Andrews also was half of the first interracial couple on daytime television as Valerie Grant on "Days of Our Lives" in 1977. Public reaction to the story line was so negative, her character was written off the show. She had small parts in films such as "Conrack" and "Carny." She also appeared in "Roots" and later collaborated with Alex Haley on an eight-part PBS special "Alex Haley Presents: Great Men of African Descent." Haley died before its completion, but Andrews considers his counsel and encouragement invaluable.
"Just the way life has been for the last seven years, I'm just eternally grateful," says Andrews, who through writing was able to pull herself out of bankruptcy years ago. "I know what it's like to have been without work and lost everything I built up."

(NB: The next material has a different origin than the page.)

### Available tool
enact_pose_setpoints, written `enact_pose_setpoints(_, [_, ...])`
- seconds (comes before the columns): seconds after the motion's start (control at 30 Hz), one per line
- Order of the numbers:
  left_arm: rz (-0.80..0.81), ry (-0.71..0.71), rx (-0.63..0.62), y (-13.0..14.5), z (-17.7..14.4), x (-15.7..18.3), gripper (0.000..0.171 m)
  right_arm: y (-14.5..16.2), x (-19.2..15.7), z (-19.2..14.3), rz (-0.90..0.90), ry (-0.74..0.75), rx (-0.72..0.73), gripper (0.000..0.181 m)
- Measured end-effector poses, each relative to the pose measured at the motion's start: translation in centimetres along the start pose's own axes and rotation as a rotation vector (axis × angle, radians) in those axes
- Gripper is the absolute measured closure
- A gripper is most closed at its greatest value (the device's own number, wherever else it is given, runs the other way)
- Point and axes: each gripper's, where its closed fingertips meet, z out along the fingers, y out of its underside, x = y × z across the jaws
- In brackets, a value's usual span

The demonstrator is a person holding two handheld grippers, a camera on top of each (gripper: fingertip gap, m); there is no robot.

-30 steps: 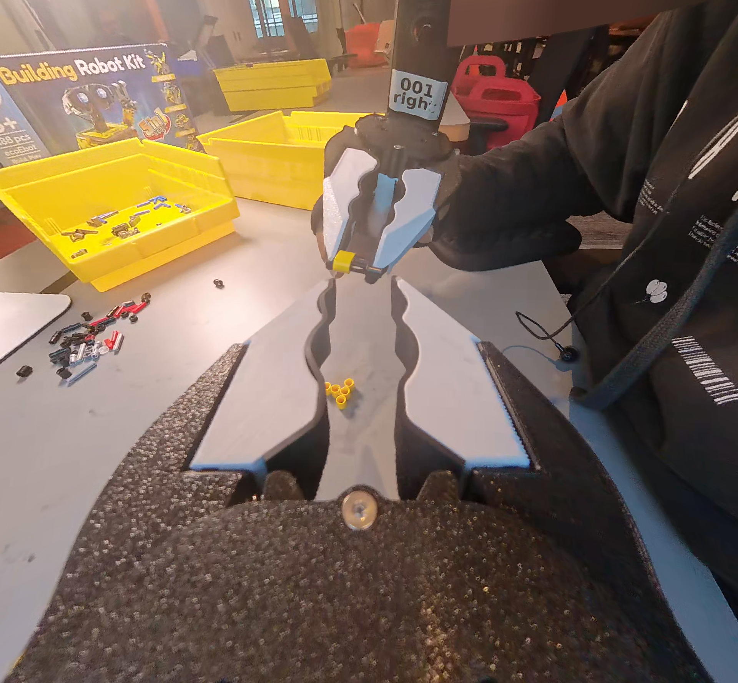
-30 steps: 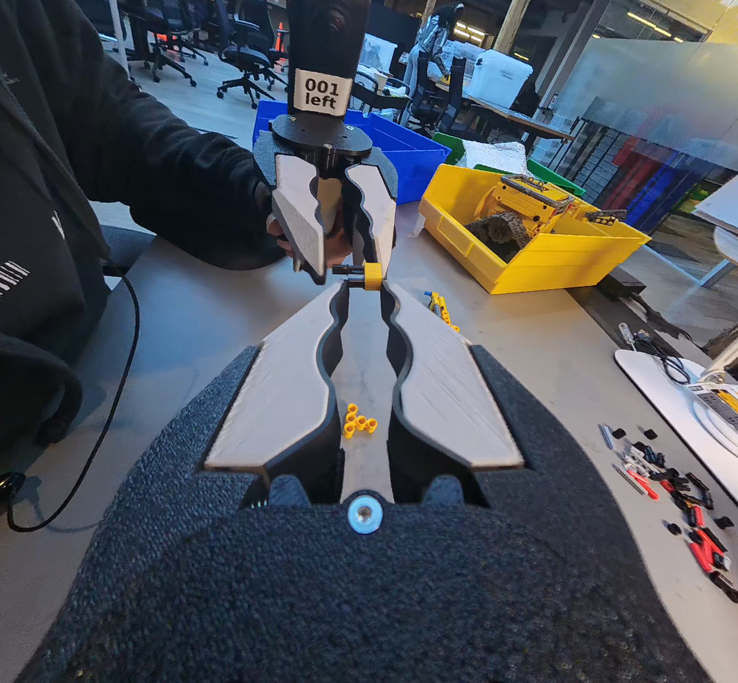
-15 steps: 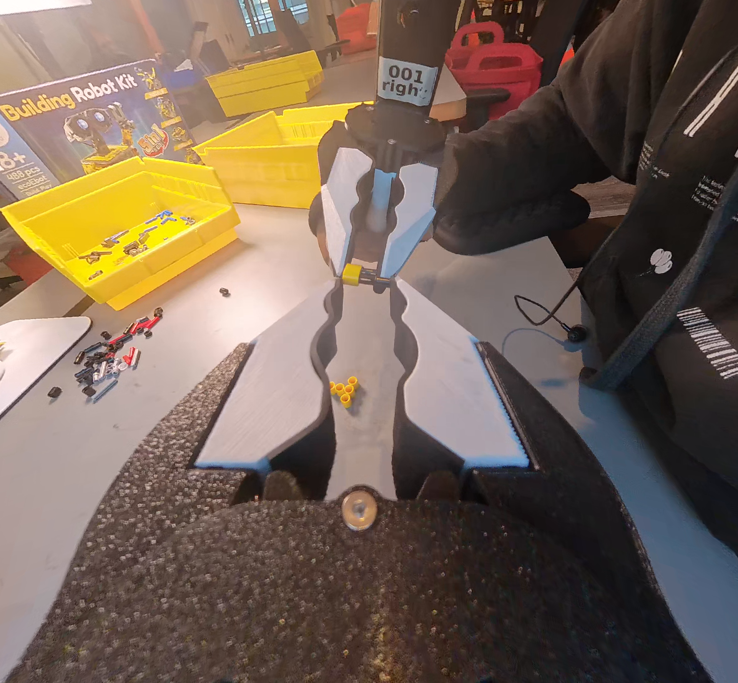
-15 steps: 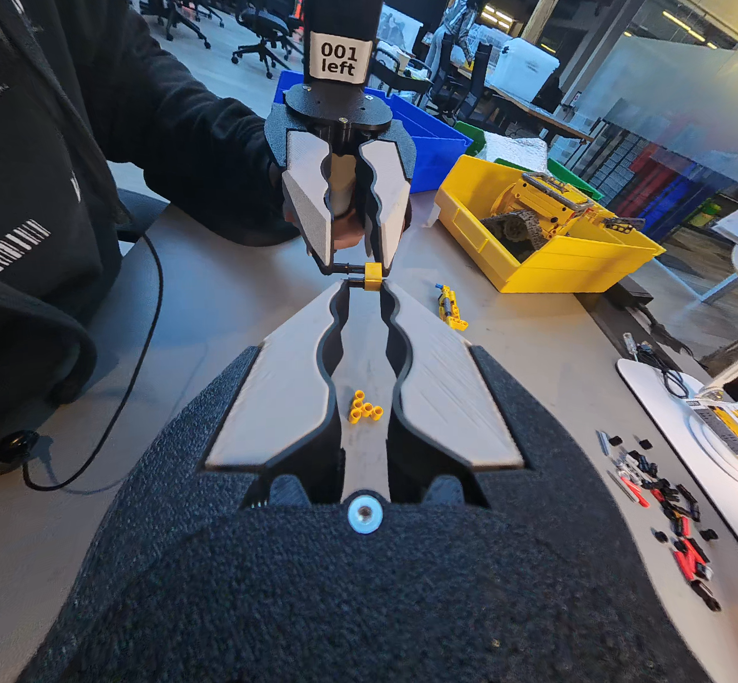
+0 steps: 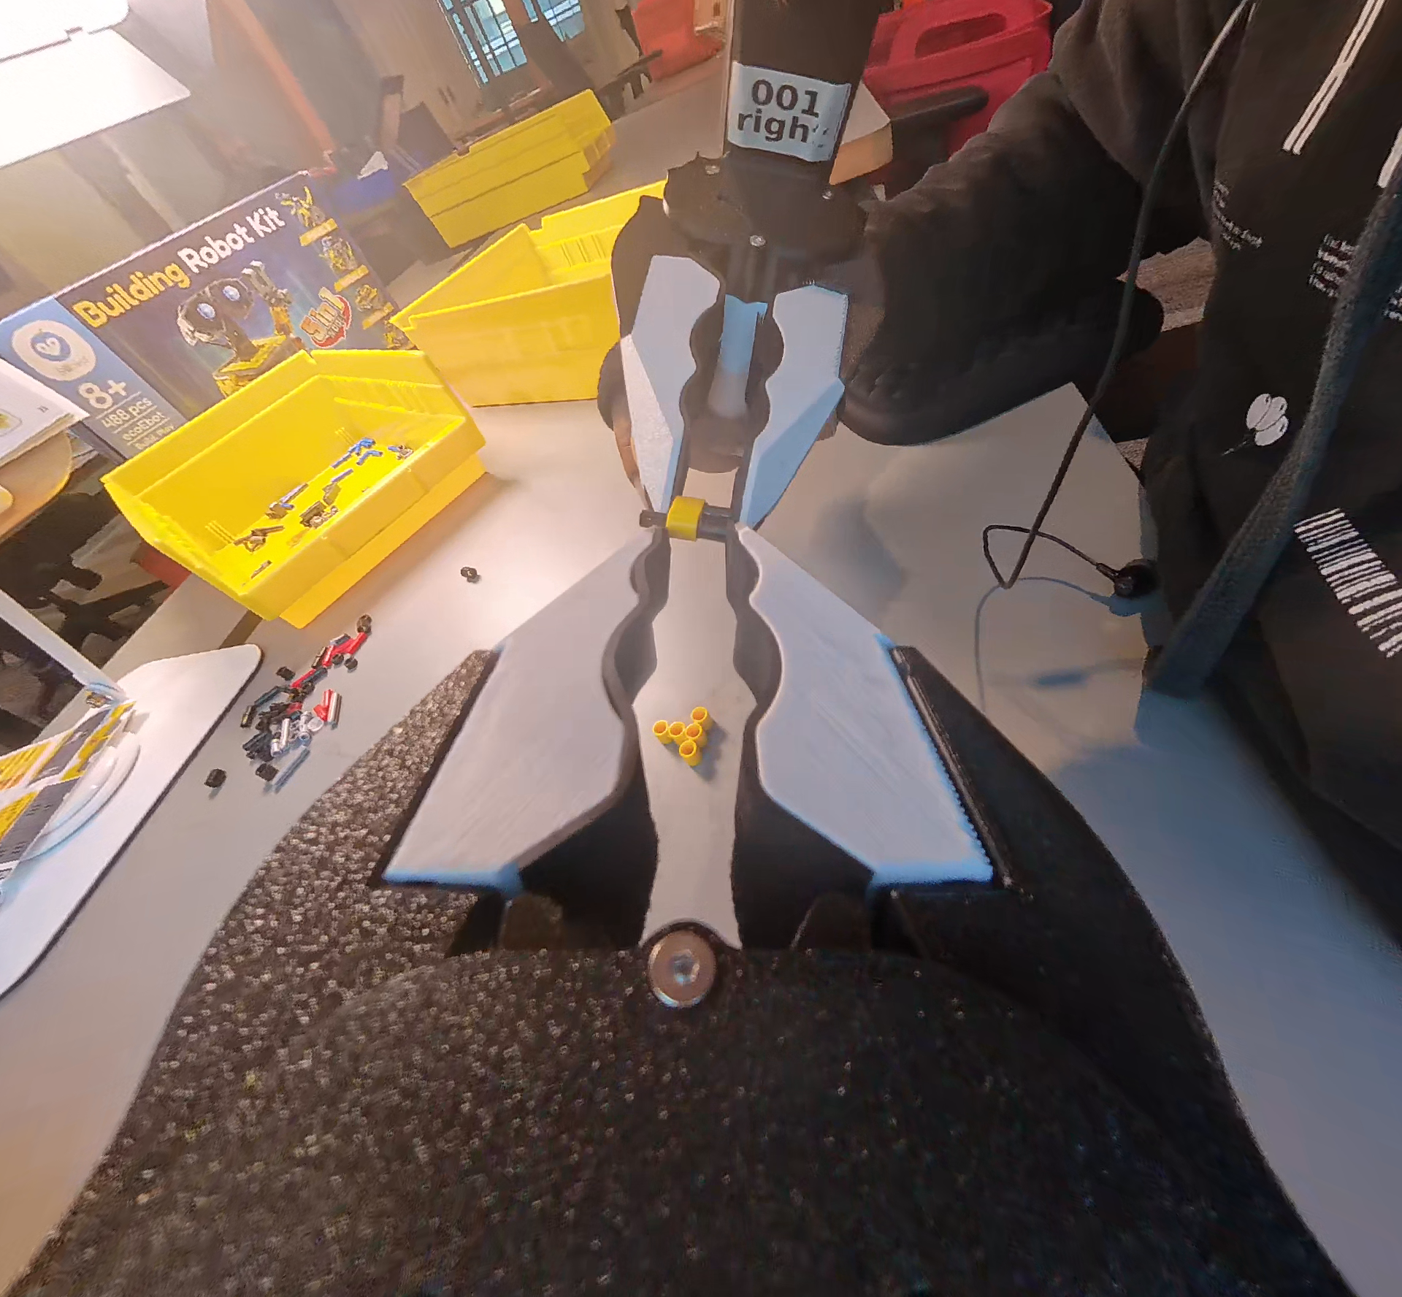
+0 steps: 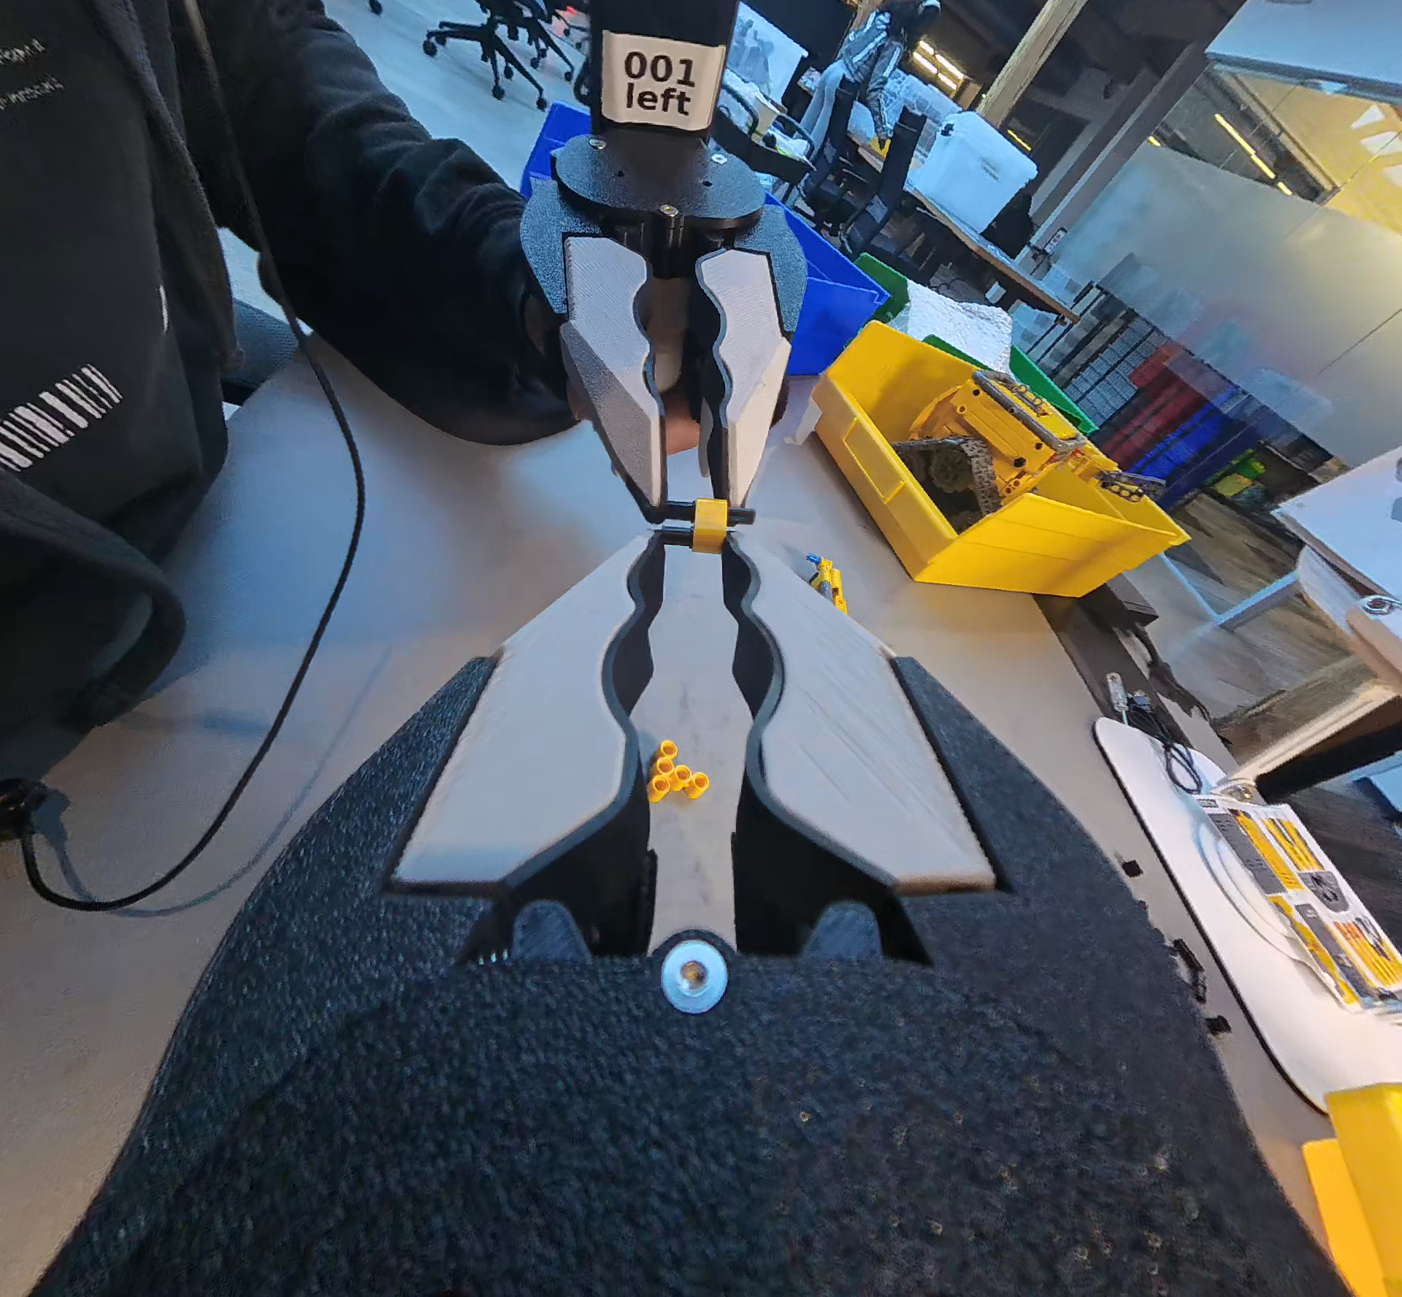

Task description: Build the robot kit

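Several loose parts (image 5: pixel 303 707) lie on the table (image 5: pixel 872 502), left of the left gripper (image 5: pixel 702 540). It meets the right gripper (image 5: pixel 694 513) tip to tip. Both are narrowed to a slim gap around a yellow collar (image 5: pixel 686 517) on a black pin (image 5: pixel 649 518). I cannot tell which claw clamps it. Yellow bushes (image 5: pixel 683 729) lie below, between the left fingers.

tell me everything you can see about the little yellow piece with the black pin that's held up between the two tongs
The yellow piece is a small, blocky plastic connector, glossy and bright, with a thin black pin running through it and sticking out on both sides. It is held level in the air above the grey table, right where the tips of the left tongs and the right tongs meet. Both tongs close in on it at their tips. A cluster of small yellow tubes lies on the table beneath, apart from it.
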Motion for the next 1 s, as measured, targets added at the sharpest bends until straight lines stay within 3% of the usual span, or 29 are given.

Today, she has a place in New York and a home in Malibu that she shares with her "incredibly cute and wonderfully supportive" husband, documentary filmmaker Stephen Gaines, their dogs Shaka, Nugget and Peanut, and 30 Koi fish.
"You could not have told me 15 years ago that I wouldn't be acting for my supper," she says. "Today, 100 percent of my income is derived from my writing."
Anyone with a particular dream or goal, anyone who knows there's something they're equipped to do should just take the plunge, she says.
"If it has been placed in your mind, if you think you can act, write or be the best executive -- you can," she says.
If it's writing only a sentence, paragraph or page a day -- the way Terry McMillan and John Grisham wrote their first novels -- that's just fine.
"Just do what you can do, but do it," Andrews says. "No excuses."